Keywords: Nanomanipulators, NanoFab, Optical interferometer, Subnanometer uncertainty, Picometer.

1. Nanomanipulators

Hysteresis and creep of piezoelectric ceramic nanomanipulators and their correction with subnanometer imprecision reduces the productivity of NanoFab.

Displacement error can be significantly reduced using monocrystal materials instead polycrystal piezoelectric materials.

These manipulators provide linear displacement throughout the nanometer range -100 nanometers, which is officially equal to the upper boundary of the nanometer range, can be placed on a line of 1000 pixels when displaying on a monitor screen at a scale of up to 0.1 nanometers/pixels.

The amount of manipulator displacement is directly proportional to the amount of control voltage. Nanomanipulators are made from materials like lithium niobate. Designs of manipulators are in patenting. Depending on the amount of displacement required, manipulators are made by assembling one or several crystals.

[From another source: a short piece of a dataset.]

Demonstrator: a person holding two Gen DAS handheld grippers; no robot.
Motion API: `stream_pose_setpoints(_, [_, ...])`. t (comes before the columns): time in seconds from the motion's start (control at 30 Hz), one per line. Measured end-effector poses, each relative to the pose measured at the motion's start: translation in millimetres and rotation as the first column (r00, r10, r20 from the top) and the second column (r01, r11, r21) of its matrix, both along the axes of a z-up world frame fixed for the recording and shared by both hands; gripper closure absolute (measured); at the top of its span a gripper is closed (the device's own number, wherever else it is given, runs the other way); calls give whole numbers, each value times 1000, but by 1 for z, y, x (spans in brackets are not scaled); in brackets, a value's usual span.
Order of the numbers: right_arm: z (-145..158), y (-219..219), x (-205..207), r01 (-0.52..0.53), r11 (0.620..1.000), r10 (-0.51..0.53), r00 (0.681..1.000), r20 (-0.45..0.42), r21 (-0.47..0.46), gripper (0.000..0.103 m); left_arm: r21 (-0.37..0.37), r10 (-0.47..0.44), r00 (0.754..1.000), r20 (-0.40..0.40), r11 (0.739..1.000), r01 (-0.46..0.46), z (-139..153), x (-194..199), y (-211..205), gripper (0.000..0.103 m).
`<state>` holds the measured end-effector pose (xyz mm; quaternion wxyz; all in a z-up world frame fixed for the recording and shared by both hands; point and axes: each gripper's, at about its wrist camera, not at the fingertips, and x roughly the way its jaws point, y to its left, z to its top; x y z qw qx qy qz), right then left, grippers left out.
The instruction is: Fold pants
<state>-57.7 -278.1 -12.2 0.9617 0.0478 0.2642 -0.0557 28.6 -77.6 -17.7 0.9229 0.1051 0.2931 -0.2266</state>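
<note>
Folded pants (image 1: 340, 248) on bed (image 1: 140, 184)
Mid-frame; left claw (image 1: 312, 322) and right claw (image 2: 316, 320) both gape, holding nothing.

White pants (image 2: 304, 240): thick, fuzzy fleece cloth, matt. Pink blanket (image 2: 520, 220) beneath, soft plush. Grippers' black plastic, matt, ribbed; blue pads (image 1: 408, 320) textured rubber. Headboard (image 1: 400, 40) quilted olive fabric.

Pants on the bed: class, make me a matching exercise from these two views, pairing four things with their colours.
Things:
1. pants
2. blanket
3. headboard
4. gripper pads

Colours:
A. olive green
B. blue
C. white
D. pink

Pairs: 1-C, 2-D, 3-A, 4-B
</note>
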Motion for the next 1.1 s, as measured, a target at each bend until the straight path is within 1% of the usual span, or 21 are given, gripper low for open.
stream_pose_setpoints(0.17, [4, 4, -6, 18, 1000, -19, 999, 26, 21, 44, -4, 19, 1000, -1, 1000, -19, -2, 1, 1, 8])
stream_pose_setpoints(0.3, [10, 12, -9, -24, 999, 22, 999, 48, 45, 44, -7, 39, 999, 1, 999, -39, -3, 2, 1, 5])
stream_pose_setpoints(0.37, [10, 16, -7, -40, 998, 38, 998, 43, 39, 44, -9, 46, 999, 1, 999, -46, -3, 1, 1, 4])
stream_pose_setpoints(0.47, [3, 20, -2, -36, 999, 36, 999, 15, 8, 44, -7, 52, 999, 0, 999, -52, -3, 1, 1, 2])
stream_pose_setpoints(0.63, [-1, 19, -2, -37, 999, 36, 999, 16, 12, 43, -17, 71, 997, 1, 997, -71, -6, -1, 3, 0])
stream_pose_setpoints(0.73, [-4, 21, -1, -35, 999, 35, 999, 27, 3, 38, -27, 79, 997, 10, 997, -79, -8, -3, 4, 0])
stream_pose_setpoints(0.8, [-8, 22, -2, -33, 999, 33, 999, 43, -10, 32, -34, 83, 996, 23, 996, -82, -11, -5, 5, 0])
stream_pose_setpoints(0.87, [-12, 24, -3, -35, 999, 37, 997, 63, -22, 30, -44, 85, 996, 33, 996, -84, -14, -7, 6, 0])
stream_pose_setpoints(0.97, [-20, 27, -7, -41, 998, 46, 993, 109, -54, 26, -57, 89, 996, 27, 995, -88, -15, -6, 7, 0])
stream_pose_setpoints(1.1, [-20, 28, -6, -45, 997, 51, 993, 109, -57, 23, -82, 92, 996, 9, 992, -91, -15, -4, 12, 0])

Joining manipulators ensure their movement in three directions.

The photo of manipulators without a cover based on 3 crystals is given in Fig. 1.

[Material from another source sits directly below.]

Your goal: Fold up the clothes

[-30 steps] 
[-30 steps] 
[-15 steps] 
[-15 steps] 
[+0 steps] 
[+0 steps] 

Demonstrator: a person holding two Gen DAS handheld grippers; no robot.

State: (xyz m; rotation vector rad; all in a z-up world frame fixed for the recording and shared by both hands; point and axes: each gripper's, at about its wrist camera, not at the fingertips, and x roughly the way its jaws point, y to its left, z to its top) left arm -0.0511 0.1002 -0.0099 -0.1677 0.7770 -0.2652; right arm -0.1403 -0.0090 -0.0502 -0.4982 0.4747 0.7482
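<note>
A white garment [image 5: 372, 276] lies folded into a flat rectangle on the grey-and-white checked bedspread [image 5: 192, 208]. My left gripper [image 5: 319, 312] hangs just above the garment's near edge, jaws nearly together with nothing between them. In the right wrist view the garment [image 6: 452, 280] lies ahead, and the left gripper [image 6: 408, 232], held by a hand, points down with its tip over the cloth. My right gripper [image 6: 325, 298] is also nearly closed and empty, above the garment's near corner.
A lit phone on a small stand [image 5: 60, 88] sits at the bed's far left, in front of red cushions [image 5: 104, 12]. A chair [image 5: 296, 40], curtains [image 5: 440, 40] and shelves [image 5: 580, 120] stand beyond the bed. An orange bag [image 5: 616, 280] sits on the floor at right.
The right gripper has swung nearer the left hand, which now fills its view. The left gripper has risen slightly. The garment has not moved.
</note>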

Using materials with different directions of crystallographic axes relative to the electric field allows vertical or horizontal displacement.

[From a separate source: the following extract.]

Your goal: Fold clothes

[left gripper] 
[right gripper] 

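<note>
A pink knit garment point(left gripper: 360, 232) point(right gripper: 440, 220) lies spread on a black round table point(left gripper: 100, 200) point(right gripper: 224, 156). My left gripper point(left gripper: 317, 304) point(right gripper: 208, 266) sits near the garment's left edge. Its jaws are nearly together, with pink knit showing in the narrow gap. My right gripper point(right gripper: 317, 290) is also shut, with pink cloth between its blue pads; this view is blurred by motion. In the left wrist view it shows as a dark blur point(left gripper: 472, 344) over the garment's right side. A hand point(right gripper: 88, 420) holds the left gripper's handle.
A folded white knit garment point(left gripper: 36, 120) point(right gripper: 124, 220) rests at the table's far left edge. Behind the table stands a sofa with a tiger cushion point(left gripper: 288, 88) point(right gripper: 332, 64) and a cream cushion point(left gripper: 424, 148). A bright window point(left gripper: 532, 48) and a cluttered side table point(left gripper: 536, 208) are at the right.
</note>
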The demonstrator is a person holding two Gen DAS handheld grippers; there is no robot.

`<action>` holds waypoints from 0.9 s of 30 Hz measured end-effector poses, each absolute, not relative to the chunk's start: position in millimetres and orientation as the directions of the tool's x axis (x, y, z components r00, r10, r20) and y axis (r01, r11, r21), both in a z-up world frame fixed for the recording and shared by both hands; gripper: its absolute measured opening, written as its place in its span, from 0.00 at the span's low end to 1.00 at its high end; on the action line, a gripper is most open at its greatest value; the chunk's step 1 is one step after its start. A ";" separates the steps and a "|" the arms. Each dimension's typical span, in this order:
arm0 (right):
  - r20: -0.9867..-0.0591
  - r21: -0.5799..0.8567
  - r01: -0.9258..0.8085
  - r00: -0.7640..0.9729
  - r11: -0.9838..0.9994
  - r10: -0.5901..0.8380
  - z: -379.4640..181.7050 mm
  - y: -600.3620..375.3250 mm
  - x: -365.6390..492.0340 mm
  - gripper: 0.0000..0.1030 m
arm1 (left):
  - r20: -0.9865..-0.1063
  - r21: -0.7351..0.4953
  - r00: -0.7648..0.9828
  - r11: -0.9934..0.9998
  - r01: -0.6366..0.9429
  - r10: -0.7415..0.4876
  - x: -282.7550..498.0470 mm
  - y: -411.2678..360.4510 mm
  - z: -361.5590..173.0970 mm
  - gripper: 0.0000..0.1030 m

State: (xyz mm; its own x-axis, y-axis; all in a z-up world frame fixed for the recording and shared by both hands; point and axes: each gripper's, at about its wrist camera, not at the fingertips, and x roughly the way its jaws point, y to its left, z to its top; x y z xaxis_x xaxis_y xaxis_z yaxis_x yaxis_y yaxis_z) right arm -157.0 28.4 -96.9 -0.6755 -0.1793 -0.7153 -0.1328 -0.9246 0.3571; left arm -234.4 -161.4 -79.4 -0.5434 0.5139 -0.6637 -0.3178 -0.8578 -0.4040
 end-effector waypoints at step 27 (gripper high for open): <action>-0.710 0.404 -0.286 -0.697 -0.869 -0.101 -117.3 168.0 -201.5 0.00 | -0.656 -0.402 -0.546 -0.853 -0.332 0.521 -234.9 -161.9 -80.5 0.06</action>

Measurement results of the dependence of displacement along the normal and parallel to the basis plane under the control voltage are given in Figs. 2 (a, b).

Measurements were carried out by optical interferometer with a stabilized laser radiation frequency.

The typical form of electrical impulse and vertical movement impulse applied during calibration are given in Fig. 3 (a, b).

Measurements were carried out during changes under the controlled voltage from/-1000 volts through +/-100 volts to 0 in and back, through points +/-300 V, +/-700 V, +/-1000 V.

Linear manipulators with a reduction in hysteresis and creep make it possible to use reverse scanning measurement results.

These manipulators also can be used as standards of displacement in nanometer range instead of length standards.

This work presents the calibration results in PTB (Germany) [1] of standards of displacement based on monocrystal manipulators.

It should be noted that due to linear dependence of size of surface, displacement of the standard surface with the control voltage makes it possible to generate displacements, not only in all nanometer, but also in pikometer range.

It is impossible to use static measures not only because they break down outside a vacuum system, but also because of the fixed sizes of atoms.

Thus it is possible to define the amount of measurement imprecision by comparing the noise level of the measuring device and the amplitude of the generated displacements.

Photos of standards of vertical and horizontal displacements are given in Figs. 4 (a, b).

It is possible to use these standards for calibrating scanning probe and electronic microscopes.

An example of measuring the surface displacement of a standard using a NanoFab Quanta 3D is given in Fig. 5.

Standards must be stable in time and during operation in usual atmospheric conditions.

As a result of the processes on the surface of different materials (formation of an adsorbed layer, oxidation, diffusion and migration, reconstruction), their form and size change, which interferes with using traditional standards, with a static surface.

Under the influence of operating electric impulses, the surface of displacement measures may move for fractions of a second, during which the surface shape essentially does not change.

Therefore these standards can be used for many years in different external conditions, including outside vacuum systems and clean rooms.

It should be noted that calibration of manipulators of scanning probe microscopes in the vertical and horizontal directions does not depend on the shape of the probe.

When carrying out vertical calibration on a standard of vertical displacement, different amounts of electric impulses are supplied.

Carrying out horizontal calibration electric impulses of different values are applied to the standard of horizontal displacement.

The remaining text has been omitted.